**Instructions for the task**
Using the listing below, set down each line from the line containing "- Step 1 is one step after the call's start" through the line containing "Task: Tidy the", both ends included, exactly and with nothing added.

**Recorded information**
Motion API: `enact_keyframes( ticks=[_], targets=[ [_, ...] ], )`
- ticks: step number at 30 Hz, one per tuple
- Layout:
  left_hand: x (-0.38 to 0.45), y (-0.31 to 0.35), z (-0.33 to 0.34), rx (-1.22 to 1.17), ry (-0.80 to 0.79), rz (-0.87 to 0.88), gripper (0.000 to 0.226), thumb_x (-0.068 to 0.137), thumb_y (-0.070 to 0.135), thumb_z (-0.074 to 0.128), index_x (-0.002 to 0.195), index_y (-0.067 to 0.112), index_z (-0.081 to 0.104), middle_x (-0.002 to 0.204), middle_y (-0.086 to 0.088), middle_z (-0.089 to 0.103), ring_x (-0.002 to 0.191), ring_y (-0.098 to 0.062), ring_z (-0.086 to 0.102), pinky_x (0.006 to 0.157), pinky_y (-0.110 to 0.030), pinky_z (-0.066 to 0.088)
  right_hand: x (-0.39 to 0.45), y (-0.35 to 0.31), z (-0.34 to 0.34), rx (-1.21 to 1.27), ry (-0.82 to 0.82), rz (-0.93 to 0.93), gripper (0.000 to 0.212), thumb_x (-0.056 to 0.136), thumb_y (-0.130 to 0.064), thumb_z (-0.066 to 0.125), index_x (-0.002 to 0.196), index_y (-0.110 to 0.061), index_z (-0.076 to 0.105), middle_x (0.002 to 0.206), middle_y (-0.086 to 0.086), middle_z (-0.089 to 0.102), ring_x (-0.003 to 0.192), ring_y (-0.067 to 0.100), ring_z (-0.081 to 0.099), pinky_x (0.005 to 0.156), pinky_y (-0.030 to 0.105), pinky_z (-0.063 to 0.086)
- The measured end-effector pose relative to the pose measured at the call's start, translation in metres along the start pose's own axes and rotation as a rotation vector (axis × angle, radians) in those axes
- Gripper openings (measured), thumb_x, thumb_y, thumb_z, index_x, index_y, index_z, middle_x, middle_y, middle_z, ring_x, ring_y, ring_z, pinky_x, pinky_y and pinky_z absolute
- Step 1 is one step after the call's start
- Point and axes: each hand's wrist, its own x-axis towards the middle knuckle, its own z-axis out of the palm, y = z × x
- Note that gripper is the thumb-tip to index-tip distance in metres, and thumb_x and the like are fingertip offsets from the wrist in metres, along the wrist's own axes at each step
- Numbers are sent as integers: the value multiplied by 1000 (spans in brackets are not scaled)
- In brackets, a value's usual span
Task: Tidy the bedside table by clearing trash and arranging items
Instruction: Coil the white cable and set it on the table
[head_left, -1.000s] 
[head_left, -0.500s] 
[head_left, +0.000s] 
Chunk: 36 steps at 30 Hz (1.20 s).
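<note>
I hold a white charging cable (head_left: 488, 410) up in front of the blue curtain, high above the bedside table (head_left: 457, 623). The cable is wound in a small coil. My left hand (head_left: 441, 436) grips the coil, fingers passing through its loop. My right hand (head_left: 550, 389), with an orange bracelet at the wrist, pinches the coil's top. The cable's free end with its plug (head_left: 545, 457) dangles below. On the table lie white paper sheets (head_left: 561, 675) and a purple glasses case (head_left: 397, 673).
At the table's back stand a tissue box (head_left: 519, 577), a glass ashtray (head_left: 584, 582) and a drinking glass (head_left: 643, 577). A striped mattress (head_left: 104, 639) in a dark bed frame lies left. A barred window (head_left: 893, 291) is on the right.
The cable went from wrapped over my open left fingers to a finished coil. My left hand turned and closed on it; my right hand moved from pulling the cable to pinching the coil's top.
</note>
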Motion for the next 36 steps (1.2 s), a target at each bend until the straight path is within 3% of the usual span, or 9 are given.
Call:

**Completed task**
- Step 1 is one step after the call's start
- Point and axes: each hand's wrist, its own x-axis towards the middle knuckle, its own z-axis out of the palm, y = z × x
- Note that gripper is the thumb-tip to index-tip distance in metres, and thumb_x and the like are fingertip offsets from the wrist in metres, along the wrist's own axes at each step
- Numbers are sent as integers: the value multiplied by 1000 (spans in brackets are not scaled)
- In brackets, a value's usual span
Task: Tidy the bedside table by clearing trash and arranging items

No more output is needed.